| Your objective |
Repeat exactly the lines of the entries below from the one with "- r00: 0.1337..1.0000" through the one with "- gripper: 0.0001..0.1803", both ends included, and nothing else.

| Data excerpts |
┌──

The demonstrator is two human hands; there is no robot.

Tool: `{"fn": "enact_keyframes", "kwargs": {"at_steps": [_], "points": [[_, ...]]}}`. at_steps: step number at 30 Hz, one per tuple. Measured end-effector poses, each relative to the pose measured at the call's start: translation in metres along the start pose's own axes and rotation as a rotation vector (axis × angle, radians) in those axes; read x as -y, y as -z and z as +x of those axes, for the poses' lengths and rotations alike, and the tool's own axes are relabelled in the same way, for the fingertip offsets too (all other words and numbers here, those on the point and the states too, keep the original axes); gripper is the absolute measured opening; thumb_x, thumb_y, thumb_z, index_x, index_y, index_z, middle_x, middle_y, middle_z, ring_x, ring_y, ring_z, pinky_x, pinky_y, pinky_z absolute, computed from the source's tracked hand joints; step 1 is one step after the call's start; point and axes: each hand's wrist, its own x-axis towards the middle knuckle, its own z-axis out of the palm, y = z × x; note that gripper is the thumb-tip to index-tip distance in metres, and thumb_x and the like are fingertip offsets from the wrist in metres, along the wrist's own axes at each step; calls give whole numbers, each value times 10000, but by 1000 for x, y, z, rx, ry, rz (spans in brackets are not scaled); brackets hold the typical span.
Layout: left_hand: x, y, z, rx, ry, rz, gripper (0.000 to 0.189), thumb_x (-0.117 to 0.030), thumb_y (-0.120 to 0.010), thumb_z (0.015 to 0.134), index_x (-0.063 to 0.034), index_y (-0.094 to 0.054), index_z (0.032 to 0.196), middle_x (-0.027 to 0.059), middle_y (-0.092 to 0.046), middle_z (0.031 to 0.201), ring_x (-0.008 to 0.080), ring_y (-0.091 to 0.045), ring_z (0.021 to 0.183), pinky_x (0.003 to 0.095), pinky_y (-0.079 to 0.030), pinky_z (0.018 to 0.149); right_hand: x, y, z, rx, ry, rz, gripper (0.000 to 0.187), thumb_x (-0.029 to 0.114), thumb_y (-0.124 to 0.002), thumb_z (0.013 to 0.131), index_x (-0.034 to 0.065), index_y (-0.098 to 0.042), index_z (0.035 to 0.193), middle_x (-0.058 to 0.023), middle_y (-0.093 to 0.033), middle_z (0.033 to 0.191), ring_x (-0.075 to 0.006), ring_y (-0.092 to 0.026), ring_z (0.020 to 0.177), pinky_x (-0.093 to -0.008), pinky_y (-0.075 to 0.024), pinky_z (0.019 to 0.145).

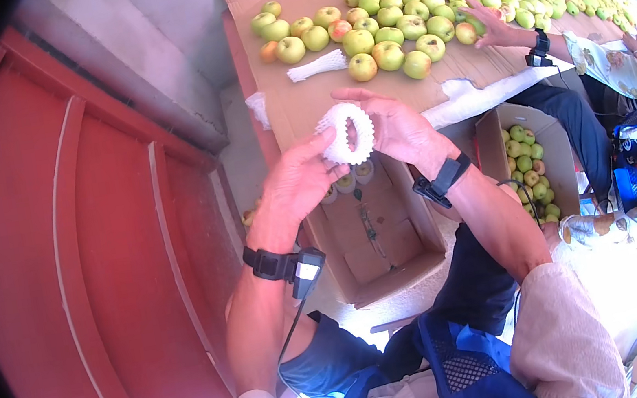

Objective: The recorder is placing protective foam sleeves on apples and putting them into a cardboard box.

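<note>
My left hand grips a white foam fruit net, its scalloped mouth stretched into an oval ring. On the other side, my right hand holds the ring's right edge, with the index finger extended. Something skin-toned shows through the opening; I cannot tell if it is a finger. Both hands are above the near edge of a cardboard-covered table. Below them stands an open cardboard box, with a few net-wrapped apples at its far end. Another foam net lies flat on the table beside loose apples.
Many green and reddish apples spread across the cardboard sheet. At right, another person's hand reaches among them. A second cardboard box holds several apples. A red door is close on the left. Cables hang from my wrist devices.
</note>
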Motion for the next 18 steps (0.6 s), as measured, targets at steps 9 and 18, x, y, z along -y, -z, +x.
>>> {"fn": "enact_keyframes", "kwargs": {"at_steps": [9,18], "points": [[-17,2,-4,-105,-222,-111,439,-152,-723,925,-90,-560,1328,37,-641,1260,168,-603,1118,342,-469,812,23,22,28,-405,218,-812,428,280,-704,920,50,-629,1273,-85,-704,1058,-232,-689,939,-388,-538,807],[-33,15,-11,-82,-323,-173,401,-172,-702,953,-83,-574,1322,26,-642,1249,147,-594,1091,309,-456,744,27,37,70,-666,253,-1980,566,174,-721,839,119,-500,1357,-129,-568,1288,-378,-656,1064,-501,-544,851]]}}
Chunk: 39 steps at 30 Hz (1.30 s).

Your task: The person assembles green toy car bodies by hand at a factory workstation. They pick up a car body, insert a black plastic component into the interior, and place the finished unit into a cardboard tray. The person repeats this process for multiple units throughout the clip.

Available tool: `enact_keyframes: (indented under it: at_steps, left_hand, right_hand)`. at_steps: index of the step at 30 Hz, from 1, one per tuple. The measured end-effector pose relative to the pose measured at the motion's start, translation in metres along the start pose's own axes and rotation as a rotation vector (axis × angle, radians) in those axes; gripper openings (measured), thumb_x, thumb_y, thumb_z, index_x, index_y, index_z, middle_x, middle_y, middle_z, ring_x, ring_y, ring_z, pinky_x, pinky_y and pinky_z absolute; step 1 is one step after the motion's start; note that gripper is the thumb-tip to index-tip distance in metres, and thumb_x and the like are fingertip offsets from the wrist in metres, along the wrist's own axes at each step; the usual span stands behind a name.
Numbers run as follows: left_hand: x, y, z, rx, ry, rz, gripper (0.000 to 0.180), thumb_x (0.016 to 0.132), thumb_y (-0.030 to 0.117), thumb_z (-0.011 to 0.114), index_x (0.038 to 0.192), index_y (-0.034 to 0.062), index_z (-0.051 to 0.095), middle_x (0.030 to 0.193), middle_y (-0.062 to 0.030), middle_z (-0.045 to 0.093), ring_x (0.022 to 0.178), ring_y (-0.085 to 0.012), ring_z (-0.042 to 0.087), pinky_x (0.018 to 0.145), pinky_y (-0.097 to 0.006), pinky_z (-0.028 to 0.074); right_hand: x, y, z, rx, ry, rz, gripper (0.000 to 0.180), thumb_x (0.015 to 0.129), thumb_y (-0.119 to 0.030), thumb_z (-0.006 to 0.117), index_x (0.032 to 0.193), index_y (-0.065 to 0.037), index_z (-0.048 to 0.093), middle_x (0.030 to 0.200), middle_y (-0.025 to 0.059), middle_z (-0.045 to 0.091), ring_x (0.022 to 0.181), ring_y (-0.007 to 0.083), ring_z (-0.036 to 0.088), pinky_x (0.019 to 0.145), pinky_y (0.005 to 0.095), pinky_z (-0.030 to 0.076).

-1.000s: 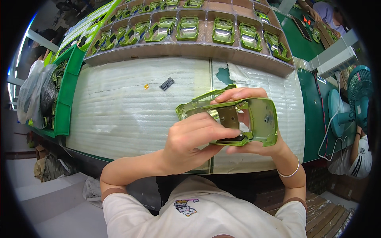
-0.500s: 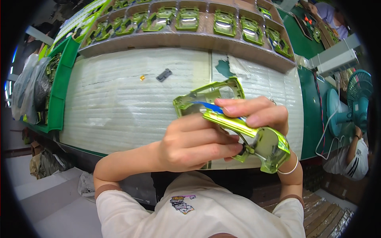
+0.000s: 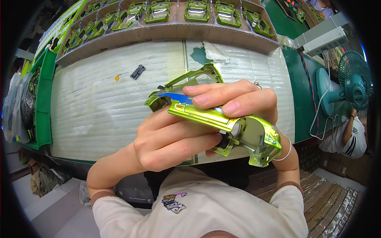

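Note:
Both hands hold a shiny lime-green plastic shell (image 3: 200,118) above the white-covered bench. Its moulded frame stretches behind my fingers, and a blue strip (image 3: 176,97) runs along its upper edge. My left hand (image 3: 170,139) is closed round the underside, fingers reaching into the shell and partly hidden by it. From above, my right hand (image 3: 242,97) presses its fingertips on the strip and the green surface; its thumb is mostly hidden. A small dark grey plastic part (image 3: 137,71) lies on the bench, beside a tiny orange piece (image 3: 117,78).
A cardboard tray (image 3: 166,32) with several similar green shells in compartments borders the far side. At the left stands a green crate (image 3: 45,107) with bagged parts. A teal fan (image 3: 355,85) and its cord are at the right, near another person's white sleeve (image 3: 354,139).
The whole view has shifted, so bench items appear farther left and higher. The shell has turned slightly in my hands, showing more of its green side and blue strip. Both hands keep their hold.

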State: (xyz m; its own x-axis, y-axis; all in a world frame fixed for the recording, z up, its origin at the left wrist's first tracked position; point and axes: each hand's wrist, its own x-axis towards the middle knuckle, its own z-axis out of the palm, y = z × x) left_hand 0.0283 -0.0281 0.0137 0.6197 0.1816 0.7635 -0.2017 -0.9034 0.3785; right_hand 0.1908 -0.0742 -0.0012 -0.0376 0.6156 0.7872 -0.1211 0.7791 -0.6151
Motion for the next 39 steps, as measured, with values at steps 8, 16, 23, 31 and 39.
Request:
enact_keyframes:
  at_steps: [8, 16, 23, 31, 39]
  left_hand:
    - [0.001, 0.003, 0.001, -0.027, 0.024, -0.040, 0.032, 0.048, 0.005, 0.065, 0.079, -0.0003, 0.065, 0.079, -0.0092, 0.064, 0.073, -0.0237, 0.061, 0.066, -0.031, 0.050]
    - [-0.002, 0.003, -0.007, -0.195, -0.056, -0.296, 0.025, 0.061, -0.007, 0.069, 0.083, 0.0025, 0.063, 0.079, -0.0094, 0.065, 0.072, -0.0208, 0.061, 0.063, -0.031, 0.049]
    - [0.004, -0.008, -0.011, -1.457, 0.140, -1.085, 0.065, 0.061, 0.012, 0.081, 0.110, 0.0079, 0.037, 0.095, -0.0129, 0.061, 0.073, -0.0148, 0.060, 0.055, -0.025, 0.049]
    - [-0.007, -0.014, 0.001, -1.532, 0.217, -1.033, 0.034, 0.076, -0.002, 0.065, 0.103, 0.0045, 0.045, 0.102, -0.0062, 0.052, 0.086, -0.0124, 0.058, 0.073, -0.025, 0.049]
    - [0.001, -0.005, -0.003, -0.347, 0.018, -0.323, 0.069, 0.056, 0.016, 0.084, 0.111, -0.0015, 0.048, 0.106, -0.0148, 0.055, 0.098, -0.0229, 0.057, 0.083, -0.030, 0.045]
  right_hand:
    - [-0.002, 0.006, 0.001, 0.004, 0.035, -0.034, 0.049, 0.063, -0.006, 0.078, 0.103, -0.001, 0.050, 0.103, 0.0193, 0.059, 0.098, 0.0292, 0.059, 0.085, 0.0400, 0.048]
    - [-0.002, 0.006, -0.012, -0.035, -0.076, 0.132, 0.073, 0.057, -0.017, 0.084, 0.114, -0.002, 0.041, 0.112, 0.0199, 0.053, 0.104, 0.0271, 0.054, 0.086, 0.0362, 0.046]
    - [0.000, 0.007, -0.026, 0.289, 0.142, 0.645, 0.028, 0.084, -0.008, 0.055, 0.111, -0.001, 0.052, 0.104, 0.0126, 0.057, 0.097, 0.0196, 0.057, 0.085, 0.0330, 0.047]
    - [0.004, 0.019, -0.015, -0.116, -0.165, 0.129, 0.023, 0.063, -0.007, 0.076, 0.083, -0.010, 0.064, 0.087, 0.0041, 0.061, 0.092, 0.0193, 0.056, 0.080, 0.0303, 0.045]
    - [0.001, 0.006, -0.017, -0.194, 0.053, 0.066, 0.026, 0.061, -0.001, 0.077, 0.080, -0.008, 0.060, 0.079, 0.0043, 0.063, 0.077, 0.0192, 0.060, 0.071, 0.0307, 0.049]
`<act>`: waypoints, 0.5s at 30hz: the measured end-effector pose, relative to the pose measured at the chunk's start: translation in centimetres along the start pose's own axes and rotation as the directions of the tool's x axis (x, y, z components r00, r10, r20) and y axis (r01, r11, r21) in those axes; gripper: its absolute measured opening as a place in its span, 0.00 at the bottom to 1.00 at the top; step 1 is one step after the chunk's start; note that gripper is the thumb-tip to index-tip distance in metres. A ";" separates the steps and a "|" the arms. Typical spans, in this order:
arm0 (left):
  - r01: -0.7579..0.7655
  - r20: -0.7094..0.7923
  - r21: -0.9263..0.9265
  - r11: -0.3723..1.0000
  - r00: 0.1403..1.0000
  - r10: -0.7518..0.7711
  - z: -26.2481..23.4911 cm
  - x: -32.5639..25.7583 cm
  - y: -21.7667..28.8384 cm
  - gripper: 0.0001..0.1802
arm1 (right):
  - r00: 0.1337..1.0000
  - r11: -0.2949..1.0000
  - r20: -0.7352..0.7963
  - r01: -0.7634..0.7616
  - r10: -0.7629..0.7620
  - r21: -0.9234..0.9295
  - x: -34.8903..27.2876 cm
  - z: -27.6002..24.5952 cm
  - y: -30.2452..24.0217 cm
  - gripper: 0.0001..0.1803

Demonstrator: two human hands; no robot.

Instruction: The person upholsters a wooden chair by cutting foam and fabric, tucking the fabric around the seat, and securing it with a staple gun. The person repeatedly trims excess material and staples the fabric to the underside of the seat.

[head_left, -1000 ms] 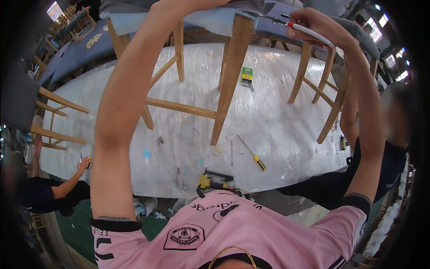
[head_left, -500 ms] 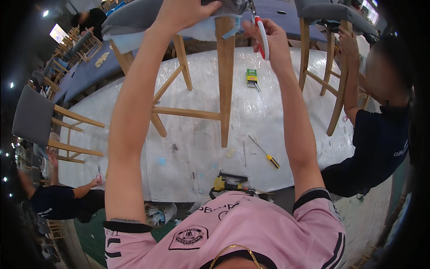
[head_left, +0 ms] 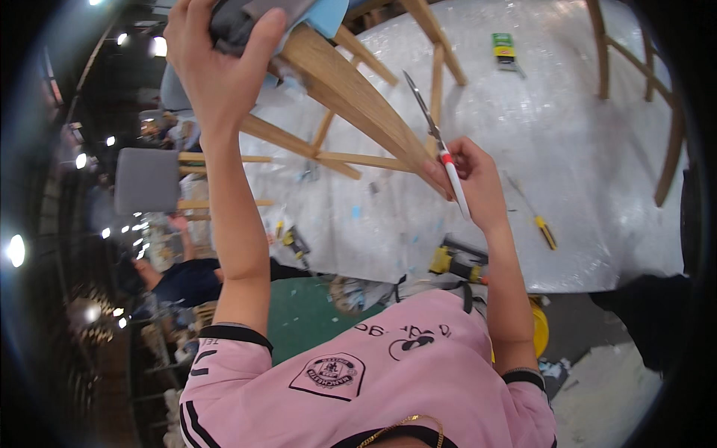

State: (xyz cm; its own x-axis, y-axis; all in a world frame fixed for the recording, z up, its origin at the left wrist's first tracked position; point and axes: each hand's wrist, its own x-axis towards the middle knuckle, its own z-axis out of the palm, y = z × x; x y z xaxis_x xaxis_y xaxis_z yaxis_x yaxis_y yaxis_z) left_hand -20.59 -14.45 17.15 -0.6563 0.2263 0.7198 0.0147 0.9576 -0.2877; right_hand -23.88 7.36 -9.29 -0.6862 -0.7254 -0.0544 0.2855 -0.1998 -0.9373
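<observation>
At the upper left, my left hand [head_left: 220, 82] is closed around the grey padded edge [head_left: 235, 26] of a wooden-legged chair, thumb over the top. Light blue material [head_left: 326, 16] shows beside that edge. The chair's leg [head_left: 362, 101] slants down to the right, toward my right hand [head_left: 478, 179]. That hand holds scissors [head_left: 450, 168] with white and red handles, their blades pointing up and away. Its fingers also touch the lower end of the leg.
White plastic sheeting [head_left: 567, 134] covers the work surface. On it lie a yellow-handled screwdriver [head_left: 544, 230], a green-and-yellow box [head_left: 503, 48] and a yellow-and-black power tool [head_left: 455, 263]. Another grey chair [head_left: 147, 181] lies left, near a co-worker in dark clothes [head_left: 187, 284]. More chair legs [head_left: 601, 52] stand right.
The chair has tilted, its leg now slanting. My right hand has come down from the seat edge to the leg's lower end, still holding the scissors. The view has shifted.
</observation>
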 end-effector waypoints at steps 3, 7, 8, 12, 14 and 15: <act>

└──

| Expected answer |
  - r00: 0.1337..1.0000
  - r11: -0.2949..1.0000
  - r20: -0.7352..0.7963
  - r01: -0.7634..0.7616
  - r10: -0.7629..0.7620
  - r21: -0.9234..0.9295
  - x: -34.8903..27.2876 cm
  - z: -27.6002..24.5952 cm
  - y: -30.2452..24.0217 cm
  - gripper: 0.0001..0.1803

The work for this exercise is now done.